Required work =>
What lines of the data below hold "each"? Show them.

Information shown =>
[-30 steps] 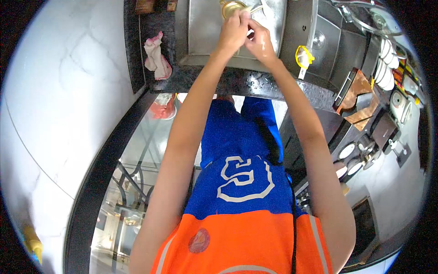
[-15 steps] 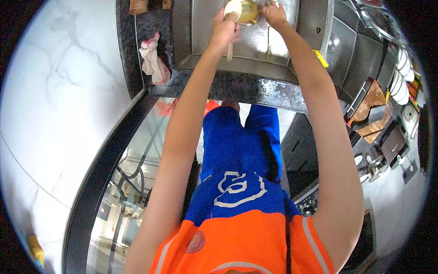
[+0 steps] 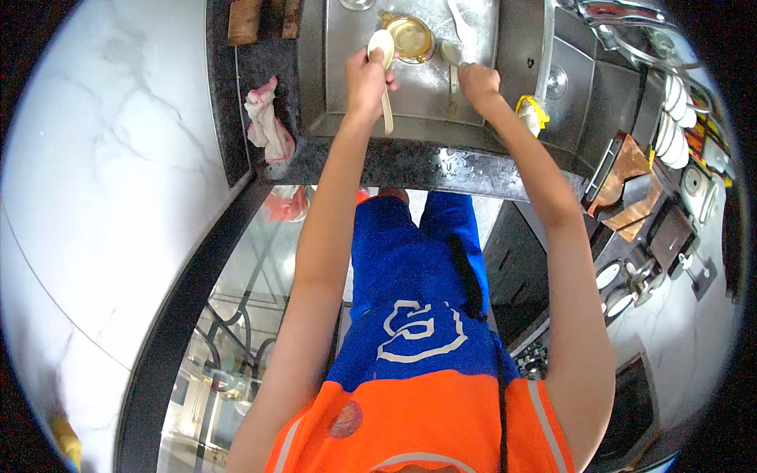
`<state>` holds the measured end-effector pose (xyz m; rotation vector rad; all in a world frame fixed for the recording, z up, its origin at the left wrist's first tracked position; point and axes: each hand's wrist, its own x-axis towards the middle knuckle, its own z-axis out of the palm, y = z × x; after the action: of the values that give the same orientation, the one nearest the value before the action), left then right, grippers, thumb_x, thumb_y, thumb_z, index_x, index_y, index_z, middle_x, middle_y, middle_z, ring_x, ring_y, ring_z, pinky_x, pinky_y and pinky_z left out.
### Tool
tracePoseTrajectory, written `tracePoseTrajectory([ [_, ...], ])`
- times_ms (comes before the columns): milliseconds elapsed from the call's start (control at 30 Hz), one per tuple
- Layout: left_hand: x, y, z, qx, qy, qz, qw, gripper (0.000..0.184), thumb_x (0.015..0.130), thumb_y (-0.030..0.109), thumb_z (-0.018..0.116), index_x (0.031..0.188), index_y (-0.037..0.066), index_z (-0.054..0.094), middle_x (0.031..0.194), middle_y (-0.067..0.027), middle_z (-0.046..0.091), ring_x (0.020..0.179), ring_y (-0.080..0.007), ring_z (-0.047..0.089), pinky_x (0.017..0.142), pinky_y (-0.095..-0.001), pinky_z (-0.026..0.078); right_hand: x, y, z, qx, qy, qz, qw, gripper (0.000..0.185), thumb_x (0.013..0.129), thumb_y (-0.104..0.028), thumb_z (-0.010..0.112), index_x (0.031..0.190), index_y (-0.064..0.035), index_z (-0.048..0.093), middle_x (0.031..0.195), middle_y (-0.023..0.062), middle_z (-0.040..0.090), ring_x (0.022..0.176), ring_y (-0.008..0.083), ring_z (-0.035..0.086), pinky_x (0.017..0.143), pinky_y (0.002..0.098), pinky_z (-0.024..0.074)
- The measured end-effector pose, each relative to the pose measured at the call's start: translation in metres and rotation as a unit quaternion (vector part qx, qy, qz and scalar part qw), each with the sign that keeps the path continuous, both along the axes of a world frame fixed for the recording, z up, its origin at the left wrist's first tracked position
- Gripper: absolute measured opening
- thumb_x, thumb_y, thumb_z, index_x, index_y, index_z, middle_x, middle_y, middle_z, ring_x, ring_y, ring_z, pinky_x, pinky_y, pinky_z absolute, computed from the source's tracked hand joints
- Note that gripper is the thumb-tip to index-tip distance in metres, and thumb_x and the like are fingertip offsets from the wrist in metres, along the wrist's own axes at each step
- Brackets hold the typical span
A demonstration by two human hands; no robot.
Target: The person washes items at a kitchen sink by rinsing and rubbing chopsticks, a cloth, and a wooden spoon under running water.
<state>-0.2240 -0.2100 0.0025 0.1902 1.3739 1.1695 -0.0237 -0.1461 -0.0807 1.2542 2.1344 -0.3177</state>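
Over the steel sink, my left hand is closed on a cream spoon, its bowl up and its handle hanging below the fingers. My right hand is closed beside a second pale spoon; its fingers are at the bowl end, and whether they grip it is unclear. Between the hands and farther up sits a glass cup of yellowish liquid. A white spoon lies in the sink to the cup's right.
A pink-edged cloth lies on the dark counter at the left. A yellow-and-white item is at the sink's right divider. Stacked white plates and a brown board stand farther right. The faucet is at the upper right.
My left hand has drawn back from the cup with the cream spoon. My right hand has moved down toward the pale spoon. The cup and more of the sink have come into view.
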Motion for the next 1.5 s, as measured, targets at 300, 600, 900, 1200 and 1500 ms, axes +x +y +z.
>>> tracePoseTrajectory([
  [300, 0.019, -0.013, 0.038, 0.011, -0.034, -0.018, 0.999, 0.017, 0.087, 0.022, 0.047, 0.101, 0.012, 0.043, 0.073, -0.0015, 0.047, 0.042, -0.0063, 0.033, 0.036, -0.0204, 0.027, 0.024, -0.049, 0.050, -0.065, 0.331, -0.247, 0.908, 0.031, 0.087, -0.024, 0.038, 0.094, -0.0022, 0.059, 0.086, 0.0248, 0.058, 0.087, 0.0386, 0.056, 0.076, 0.0445, 0.0433],
  [600, 0.045, -0.003, 0.107, 0.118, 0.136, -0.041, 0.983, 0.057, 0.081, 0.014, 0.059, 0.128, 0.016, 0.027, 0.096, -0.0060, 0.050, 0.063, -0.0078, 0.047, 0.043, -0.0191, 0.037, -0.050, -0.107, 0.205, 0.104, 0.455, -0.326, 0.822, 0.027, 0.086, -0.016, 0.042, 0.107, -0.0029, 0.053, 0.068, 0.0238, 0.058, 0.066, 0.0401, 0.057, 0.062, 0.0481, 0.0443],
  [900, 0.045, 0.001, 0.090, 0.193, 0.317, -0.048, 0.927, 0.038, 0.084, 0.009, 0.051, 0.120, 0.003, 0.040, 0.106, -0.0146, 0.050, 0.087, -0.0211, 0.052, 0.075, -0.0300, 0.044, -0.024, -0.081, 0.168, 0.063, 0.411, -0.342, 0.843, 0.028, 0.085, -0.018, 0.041, 0.098, 0.0010, 0.057, 0.080, 0.0287, 0.056, 0.080, 0.0411, 0.055, 0.070, 0.0473, 0.0419],
  [1200, 0.025, -0.026, 0.108, 0.056, 0.064, -0.088, 0.992, 0.027, 0.093, 0.025, 0.036, 0.109, 0.005, 0.043, 0.066, -0.0071, 0.051, 0.038, -0.0092, 0.037, 0.035, -0.0248, 0.035, 0.014, -0.034, -0.020, -0.057, 0.235, -0.312, 0.919, 0.035, 0.075, -0.021, 0.050, 0.103, -0.0005, 0.054, 0.098, 0.0245, 0.058, 0.095, 0.0348, 0.057, 0.082, 0.0413, 0.0447],
  [1500, 0.005, -0.032, 0.126, 0.070, -0.011, 0.051, 0.996, 0.034, 0.087, 0.012, 0.038, 0.121, 0.015, 0.041, 0.084, -0.0073, 0.054, 0.040, -0.0069, 0.031, 0.035, -0.0220, 0.029, -0.038, -0.010, 0.040, 0.088, 0.317, -0.241, 0.913, 0.051, 0.073, -0.033, 0.059, 0.114, -0.0038, 0.048, 0.097, 0.0226, 0.052, 0.100, 0.0375, 0.048, 0.079, 0.0484, 0.0434],
])
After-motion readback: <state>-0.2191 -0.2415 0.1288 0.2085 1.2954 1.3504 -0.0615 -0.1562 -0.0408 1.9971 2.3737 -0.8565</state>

Response below =>
`<state>` holds the measured end-effector pose (xyz m; rotation vector rad; all in a world frame fixed for the recording, z up, its origin at the left wrist's first tracked position; point and axes: each hand's wrist, its own x-axis towards the middle knuckle, its own z-axis out of the palm, y = z × x; after the action: of the values that give the same orientation, the one nearest the value before the action), left then right, grippers, thumb_x, thumb_y, thumb_z, index_x, index_y, index_z, middle_x, middle_y, middle_z, ring_x, ring_y, ring_z, pinky_x, pinky_y and pinky_z left out.
- The measured end-effector pose, each relative to the pose measured at the call's start: translation in metres and rotation as a unit quaternion (vector part qx, qy, qz and scalar part qw), each with the sign that keeps the path continuous, both along the axes of a world frame fixed for the recording, z up, its origin at the left wrist's first tracked position
- Note that gripper is the thumb-tip to index-tip distance in metres, and thumb_x and the like are fingertip offsets from the wrist in metres, along the wrist's own axes at each step

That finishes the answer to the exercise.